Goal of the exercise: The first line of the data below and every line after it, through the one with "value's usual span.", must be transcribed without change.

Provided data:

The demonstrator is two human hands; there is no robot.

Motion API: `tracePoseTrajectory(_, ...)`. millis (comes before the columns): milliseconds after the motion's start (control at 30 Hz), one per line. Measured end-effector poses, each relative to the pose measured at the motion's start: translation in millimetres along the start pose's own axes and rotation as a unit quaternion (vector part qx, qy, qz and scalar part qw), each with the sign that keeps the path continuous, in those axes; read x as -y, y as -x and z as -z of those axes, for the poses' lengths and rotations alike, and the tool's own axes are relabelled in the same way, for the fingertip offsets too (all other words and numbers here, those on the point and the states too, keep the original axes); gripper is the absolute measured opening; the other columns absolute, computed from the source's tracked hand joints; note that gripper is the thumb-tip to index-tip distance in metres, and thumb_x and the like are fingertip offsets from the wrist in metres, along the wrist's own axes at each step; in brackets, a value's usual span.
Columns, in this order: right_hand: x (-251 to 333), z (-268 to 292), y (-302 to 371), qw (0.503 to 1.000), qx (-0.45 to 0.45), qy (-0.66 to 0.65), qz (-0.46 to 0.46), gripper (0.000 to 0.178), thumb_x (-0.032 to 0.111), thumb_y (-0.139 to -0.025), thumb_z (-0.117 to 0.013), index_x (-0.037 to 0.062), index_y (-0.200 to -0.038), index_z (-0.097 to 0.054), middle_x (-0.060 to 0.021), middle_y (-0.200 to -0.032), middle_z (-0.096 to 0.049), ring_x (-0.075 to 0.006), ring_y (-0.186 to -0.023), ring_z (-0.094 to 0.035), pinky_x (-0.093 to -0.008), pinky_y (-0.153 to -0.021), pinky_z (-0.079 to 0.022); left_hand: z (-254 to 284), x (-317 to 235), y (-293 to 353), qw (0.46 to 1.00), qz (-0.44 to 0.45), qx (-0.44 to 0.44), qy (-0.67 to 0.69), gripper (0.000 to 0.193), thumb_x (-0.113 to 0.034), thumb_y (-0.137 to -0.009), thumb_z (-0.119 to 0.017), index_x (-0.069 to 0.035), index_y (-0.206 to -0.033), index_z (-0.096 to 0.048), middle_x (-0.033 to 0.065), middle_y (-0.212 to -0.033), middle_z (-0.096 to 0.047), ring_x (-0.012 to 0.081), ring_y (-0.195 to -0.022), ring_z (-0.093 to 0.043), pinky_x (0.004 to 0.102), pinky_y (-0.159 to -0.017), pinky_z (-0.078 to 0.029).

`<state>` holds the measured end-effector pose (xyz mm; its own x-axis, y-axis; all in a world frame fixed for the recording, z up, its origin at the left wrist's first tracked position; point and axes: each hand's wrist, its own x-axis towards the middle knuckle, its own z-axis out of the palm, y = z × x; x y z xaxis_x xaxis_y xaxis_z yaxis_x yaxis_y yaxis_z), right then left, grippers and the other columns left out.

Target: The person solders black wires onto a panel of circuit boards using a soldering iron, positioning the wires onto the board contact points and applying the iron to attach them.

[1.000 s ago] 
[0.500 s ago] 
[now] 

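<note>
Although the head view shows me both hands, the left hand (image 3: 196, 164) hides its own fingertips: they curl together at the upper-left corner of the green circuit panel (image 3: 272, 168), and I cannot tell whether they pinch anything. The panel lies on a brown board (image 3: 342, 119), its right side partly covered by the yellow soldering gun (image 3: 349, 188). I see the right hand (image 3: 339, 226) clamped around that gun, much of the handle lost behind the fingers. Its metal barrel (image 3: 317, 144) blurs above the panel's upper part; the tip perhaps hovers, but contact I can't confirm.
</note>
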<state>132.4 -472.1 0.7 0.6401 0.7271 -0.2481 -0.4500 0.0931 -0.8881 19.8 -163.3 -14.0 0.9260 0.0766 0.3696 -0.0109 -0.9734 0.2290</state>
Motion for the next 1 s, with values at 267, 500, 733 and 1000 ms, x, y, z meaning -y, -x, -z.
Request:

Solution for this problem:
The demonstrator is two human hands; there is no robot.

Motion API: `tracePoseTrajectory(_, ...)`. millis (comes before the columns): milliseconds after the motion's start (control at 30 Hz), one per line. Measured end-effector poses, each relative to the pose measured at the motion's start: translation in millimetres along the start pose's own axes and rotation as a unit quaternion (vector part qx, qy, qz and scalar part qw), each with the sign that keeps the path continuous, in those axes; read x as -y, y as -x and z as -z of those axes, for the poses' lengths and rotations alike, and the tool's own axes are relabelled in the same way, for the fingertip offsets too (all other words and numbers here, those on the point and the states too, keep the original axes); gripper is the absolute measured opening; the other columns absolute, computed from the source's tracked hand joints; note that gripper is the thumb-tip to index-tip distance in metres, and thumb_x and the like are fingertip offsets from the wrist in metres, along the wrist's own axes at each step; in brackets, a value's usual span.

The exercise has nothing more to it.